Extracted records:
┌──

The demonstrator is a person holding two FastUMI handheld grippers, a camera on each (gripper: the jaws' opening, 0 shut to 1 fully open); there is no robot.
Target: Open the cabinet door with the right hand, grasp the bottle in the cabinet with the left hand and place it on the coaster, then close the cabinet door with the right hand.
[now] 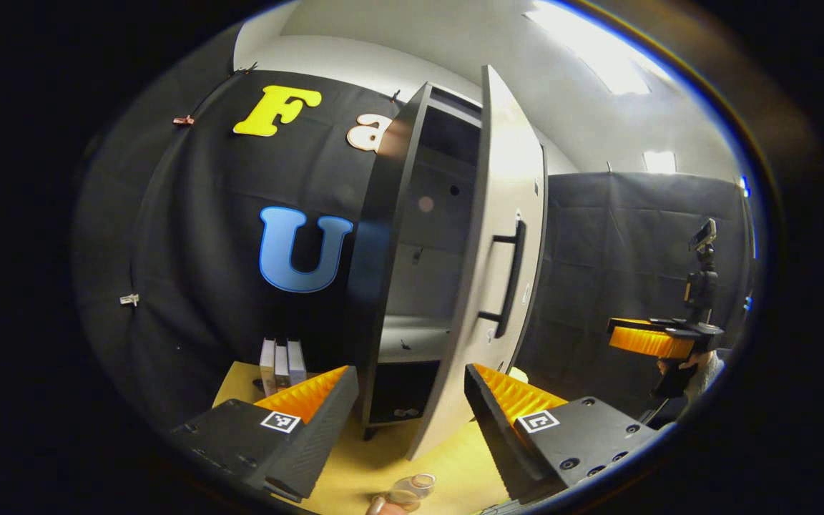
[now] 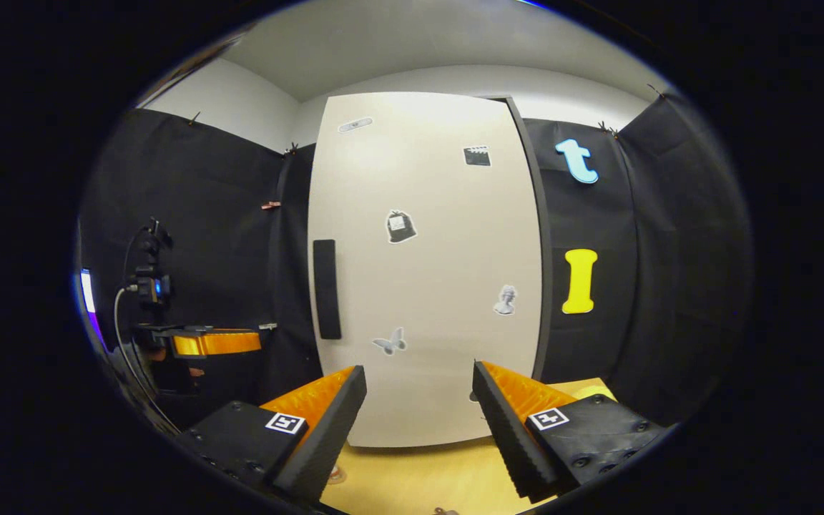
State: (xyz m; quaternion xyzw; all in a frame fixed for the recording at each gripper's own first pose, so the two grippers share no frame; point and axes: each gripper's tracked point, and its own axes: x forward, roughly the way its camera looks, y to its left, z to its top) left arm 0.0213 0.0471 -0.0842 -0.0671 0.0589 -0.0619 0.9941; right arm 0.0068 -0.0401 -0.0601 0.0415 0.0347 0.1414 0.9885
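In the left gripper view, the left gripper (image 1: 410,415) has its fingers spread apart, holding nothing. Just below them the bottle (image 1: 412,488) stands on the yellow table (image 1: 448,458). Beyond, the cabinet door (image 1: 505,272) hangs ajar. In the right gripper view, the right gripper (image 2: 419,418) is likewise spread and faces the door's front.

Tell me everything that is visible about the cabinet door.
The cabinet door is a tall, flat, pale panel that looks like painted wood. It stands upright and open, swung well away from the dark cabinet. A black bar handle runs vertically near its free edge, and several small stickers dot its front. Nothing touches it; both tools are open and apart from it.
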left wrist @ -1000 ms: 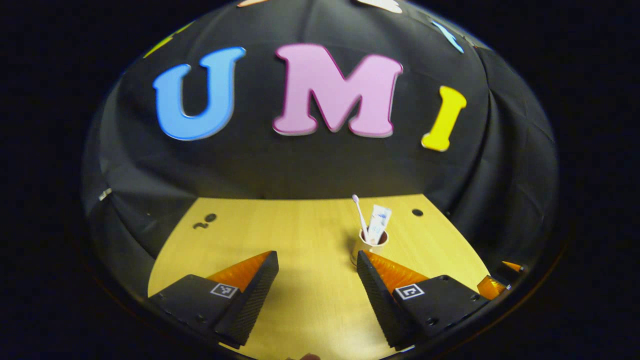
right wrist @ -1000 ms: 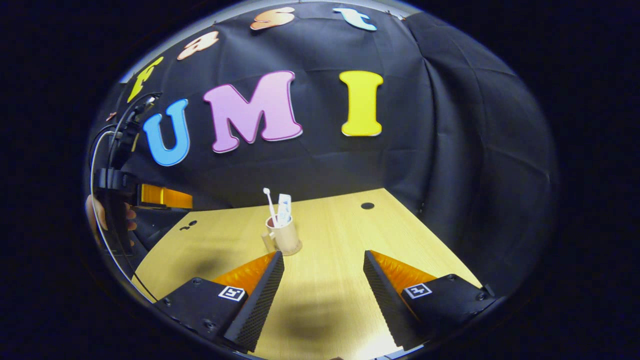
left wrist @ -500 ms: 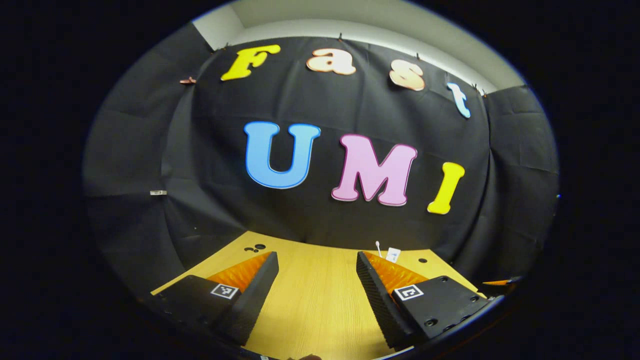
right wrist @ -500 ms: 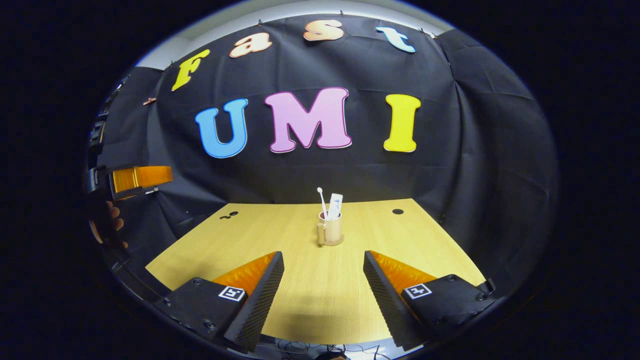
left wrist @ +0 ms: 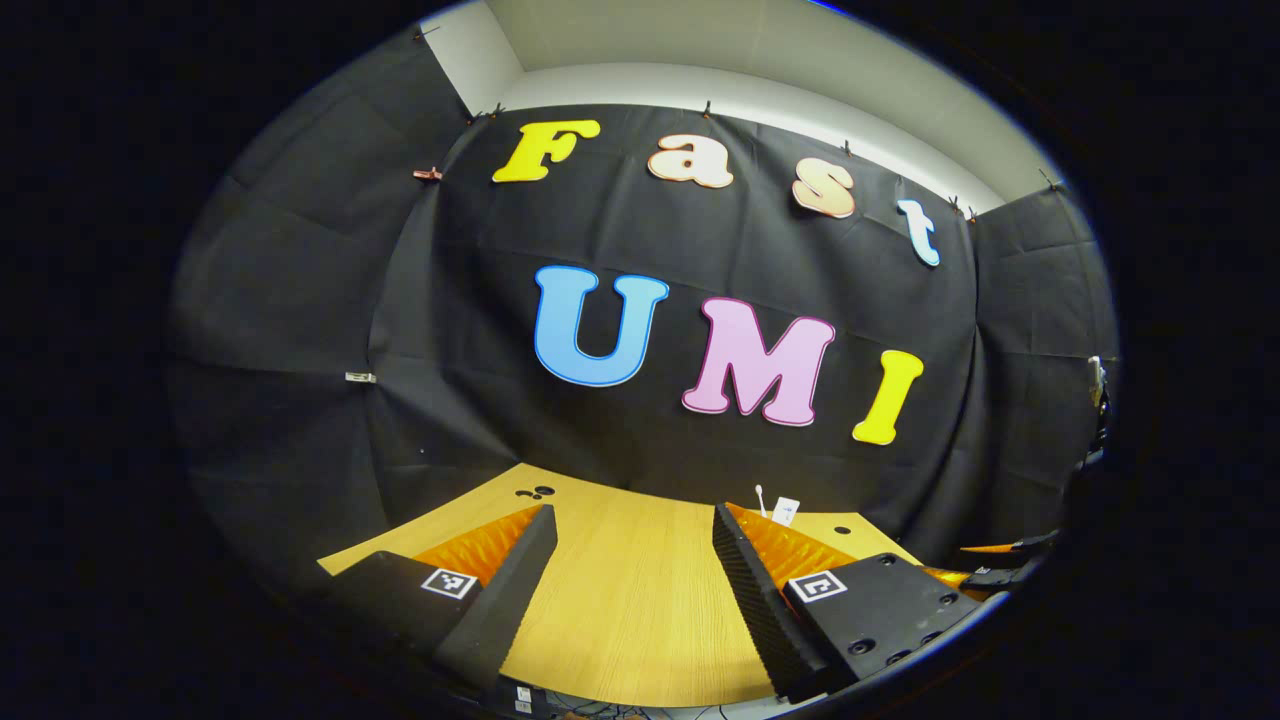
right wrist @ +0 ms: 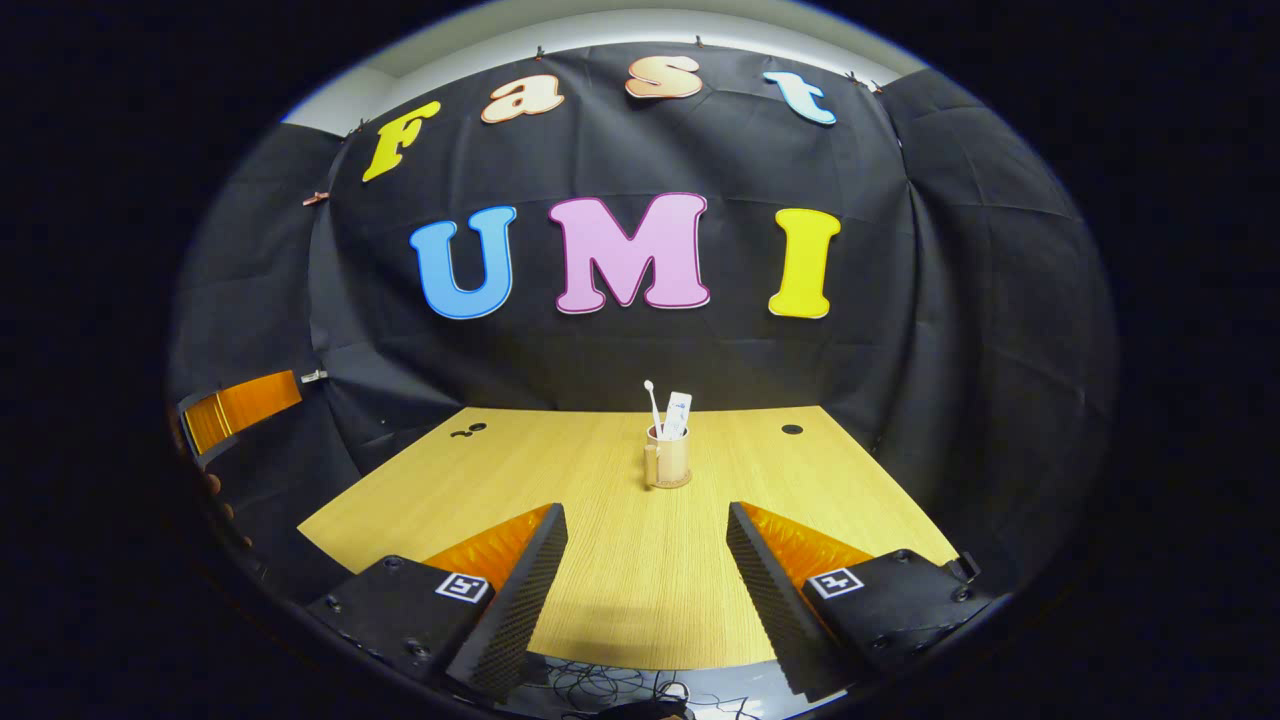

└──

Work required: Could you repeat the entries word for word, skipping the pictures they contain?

Your response:
The demonstrator is a person holding two FastUMI handheld grippers, a camera on each (gripper: the jaws' opening, 0 shut to 1 fully open); there is no robot.
Target: Open the cabinet door with the right hand, grasp the bottle in the cabinet with the left hand and place it on the coaster, then close the cabinet door with the right hand.
[now] 
[now] 
State: (xyz m; quaternion xyzw; all in a frame fixed for the recording at each gripper's own first pose, so the two grippers share no frame; point and axes: each gripper's tracked point, and its own axes: x forward, roughly the way its camera looks, y to its left, z to its top) left arm 0.0213 0.0471 -0.0842 -0.0671 0.0589 -0.0619 0.9941; right arm 0.0068 -0.0401 -0.0601 0.0415 0.0347 0.1414 0.9885
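In the left gripper view, the left gripper (image 1: 410,415) has its fingers spread apart, holding nothing. Just below them the bottle (image 1: 412,488) stands on the yellow table (image 1: 448,458). Beyond, the cabinet door (image 1: 505,272) hangs ajar. In the right gripper view, the right gripper (image 2: 419,418) is likewise spread and faces the door's front.

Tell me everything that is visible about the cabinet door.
The cabinet door is a tall, flat, pale panel that looks like painted wood. It stands upright and open, swung well away from the dark cabinet. A black bar handle runs vertically near its free edge, and several small stickers dot its front. Nothing touches it; both tools are open and apart from it.
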left wrist @ -1000 ms: 
right wrist @ -1000 ms: 
left wrist @ -500 ms: 
right wrist @ -500 ms: 
left wrist @ +0 ms: 
right wrist @ +0 ms: 

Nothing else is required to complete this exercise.